George Stokes was the youngest son of the Reverend Gabriel Stokes, a clergyman in the Church of Ireland who served as rector of Skreen, in County Sligo. Stokes home life was strongly influenced by his father's evangelical Protestantism. After attending schools in Skreen, Dublin, and Bristol, in 1837 Stokes matriculated at Pembroke College, Cambridge. Four years later he graduated as senior wrangler and first Smith's prizeman, achievements that earned him election of a fellow of the college. In accordance with the college statutes, Stokes had to resign the fellowship when he married in 1857. Twelve years later, under new statutes, he was re-elected to the fellowship and he retained that place until 1902, when on the day before his 83rd birthday, he was elected as the college's Master. Stokes did not hold that position for long, for he died at Cambridge on 1 February the following year, and was buried in the Mill Road cemetery.

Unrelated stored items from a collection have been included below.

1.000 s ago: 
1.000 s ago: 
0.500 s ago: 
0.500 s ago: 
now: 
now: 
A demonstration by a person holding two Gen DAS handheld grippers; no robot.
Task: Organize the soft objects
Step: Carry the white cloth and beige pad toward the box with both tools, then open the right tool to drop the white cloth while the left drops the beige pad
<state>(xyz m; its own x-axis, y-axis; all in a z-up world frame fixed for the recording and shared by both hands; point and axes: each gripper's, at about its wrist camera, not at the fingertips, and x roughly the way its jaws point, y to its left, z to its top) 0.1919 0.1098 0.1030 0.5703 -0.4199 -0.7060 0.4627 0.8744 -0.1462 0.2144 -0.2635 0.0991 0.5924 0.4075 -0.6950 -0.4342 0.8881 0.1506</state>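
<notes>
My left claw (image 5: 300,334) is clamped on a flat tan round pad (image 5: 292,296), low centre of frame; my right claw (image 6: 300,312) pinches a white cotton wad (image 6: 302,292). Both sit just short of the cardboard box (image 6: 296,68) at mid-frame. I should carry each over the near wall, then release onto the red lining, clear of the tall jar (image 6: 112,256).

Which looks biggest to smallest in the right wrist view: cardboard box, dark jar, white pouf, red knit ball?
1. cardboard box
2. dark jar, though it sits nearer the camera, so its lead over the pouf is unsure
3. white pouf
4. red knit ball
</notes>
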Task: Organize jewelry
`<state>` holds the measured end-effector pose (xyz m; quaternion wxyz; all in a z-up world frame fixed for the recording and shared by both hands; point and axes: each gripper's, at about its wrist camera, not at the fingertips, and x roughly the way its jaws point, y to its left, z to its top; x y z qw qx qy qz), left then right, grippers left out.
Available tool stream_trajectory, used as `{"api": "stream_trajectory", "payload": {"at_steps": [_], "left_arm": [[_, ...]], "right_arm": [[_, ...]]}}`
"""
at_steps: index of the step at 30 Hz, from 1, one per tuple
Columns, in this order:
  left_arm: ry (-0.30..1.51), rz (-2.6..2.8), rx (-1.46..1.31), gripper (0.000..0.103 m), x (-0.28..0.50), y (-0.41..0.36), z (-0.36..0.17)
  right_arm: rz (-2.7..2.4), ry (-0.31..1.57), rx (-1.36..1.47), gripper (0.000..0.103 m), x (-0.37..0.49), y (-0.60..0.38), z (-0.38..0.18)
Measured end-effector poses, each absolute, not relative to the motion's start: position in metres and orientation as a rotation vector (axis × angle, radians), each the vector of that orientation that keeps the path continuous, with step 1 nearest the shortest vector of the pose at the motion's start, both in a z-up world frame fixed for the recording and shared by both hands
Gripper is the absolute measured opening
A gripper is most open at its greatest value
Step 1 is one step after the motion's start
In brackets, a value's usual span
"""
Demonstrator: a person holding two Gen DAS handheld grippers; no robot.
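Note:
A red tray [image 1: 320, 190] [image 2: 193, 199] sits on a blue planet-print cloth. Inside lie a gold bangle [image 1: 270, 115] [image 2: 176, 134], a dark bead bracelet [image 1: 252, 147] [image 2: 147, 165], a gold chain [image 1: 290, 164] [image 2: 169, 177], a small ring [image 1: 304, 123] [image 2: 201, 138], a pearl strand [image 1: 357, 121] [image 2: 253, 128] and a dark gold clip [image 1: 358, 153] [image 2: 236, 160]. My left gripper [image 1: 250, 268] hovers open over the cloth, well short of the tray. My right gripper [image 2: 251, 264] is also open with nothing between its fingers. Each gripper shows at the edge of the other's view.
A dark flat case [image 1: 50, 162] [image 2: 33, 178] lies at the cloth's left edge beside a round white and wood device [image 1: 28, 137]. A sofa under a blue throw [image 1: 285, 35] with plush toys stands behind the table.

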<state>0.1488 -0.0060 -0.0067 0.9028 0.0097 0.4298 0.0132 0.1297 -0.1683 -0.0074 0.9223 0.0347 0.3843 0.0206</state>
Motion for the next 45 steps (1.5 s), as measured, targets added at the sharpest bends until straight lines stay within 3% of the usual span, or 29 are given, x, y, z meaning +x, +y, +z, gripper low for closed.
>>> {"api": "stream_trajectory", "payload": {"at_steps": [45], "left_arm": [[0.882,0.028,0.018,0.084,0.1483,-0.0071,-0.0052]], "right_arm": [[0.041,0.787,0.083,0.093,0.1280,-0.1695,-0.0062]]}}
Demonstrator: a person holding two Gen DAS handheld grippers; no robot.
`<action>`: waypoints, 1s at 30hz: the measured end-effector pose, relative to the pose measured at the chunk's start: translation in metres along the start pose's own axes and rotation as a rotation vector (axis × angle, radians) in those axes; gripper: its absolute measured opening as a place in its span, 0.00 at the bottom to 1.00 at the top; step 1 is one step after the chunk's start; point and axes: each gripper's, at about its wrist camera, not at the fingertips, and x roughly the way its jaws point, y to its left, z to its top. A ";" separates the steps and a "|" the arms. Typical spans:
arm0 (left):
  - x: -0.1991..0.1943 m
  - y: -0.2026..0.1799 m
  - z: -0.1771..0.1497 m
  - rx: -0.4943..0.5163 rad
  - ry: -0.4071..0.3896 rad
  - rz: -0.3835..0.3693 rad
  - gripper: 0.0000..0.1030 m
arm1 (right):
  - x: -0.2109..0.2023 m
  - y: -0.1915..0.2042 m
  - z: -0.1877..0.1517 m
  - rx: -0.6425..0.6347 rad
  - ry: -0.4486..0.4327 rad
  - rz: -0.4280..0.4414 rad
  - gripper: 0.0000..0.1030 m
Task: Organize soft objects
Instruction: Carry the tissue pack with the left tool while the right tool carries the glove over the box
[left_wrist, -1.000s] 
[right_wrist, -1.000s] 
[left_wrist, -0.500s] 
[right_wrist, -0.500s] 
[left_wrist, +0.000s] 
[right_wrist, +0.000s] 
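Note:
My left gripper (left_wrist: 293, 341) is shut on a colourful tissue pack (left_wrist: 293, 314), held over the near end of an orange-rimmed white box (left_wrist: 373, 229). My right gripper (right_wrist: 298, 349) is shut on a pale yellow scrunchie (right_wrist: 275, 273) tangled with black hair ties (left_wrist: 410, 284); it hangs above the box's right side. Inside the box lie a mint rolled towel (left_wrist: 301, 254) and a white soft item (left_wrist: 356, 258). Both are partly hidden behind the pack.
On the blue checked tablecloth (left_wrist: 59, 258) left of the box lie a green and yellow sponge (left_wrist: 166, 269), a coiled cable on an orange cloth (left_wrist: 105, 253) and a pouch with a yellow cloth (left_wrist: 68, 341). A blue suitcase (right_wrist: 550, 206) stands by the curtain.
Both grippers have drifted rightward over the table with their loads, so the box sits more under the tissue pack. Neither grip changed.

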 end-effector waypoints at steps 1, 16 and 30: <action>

In 1849, Stokes was appointed to the Lucasian professorship of mathematics at Cambridge, a position he held until his death in 1903. On 1 June 1899, the jubilee of this appointment was celebrated there in a ceremony, which was attended by numerous delegates from European and American universities. A commemorative gold medal was presented to Stokes by the chancellor of the university and marble busts of Stokes by Hamo Thornycroft were formally offered to Pembroke College and to the university by Lord Kelvin. Stokes, who was made a baronet in 1889, further served his university by representing it in parliament from 1887 to 1892 as one of the two members for the Cambridge University constituency. During a portion of this period (1885–1890) he also was president of the Royal Society, of which he had been one of the secretaries since 1854. Since he was also Lucasian Professor at this time, Stokes was the first person to hold all three positions simultaneously; Newton held the same three, although not at the same time.
Stokes was the oldest of the trio of natural philosophers, James Clerk Maxwell and Lord Kelvin being the other two, who especially contributed to the fame of the Cambridge school of mathematical physics in the middle of the 19th century. Stokes's original work began about 1840, and from that date onwards the great extent of his output was only less remarkable than the brilliance of its quality. The Royal Society's catalogue of scientific papers gives the titles of over a hundred memoirs by him published down to 1883. Some of these are only brief notes, others are short controversial or corrective statements, but many are long and elaborate treatises.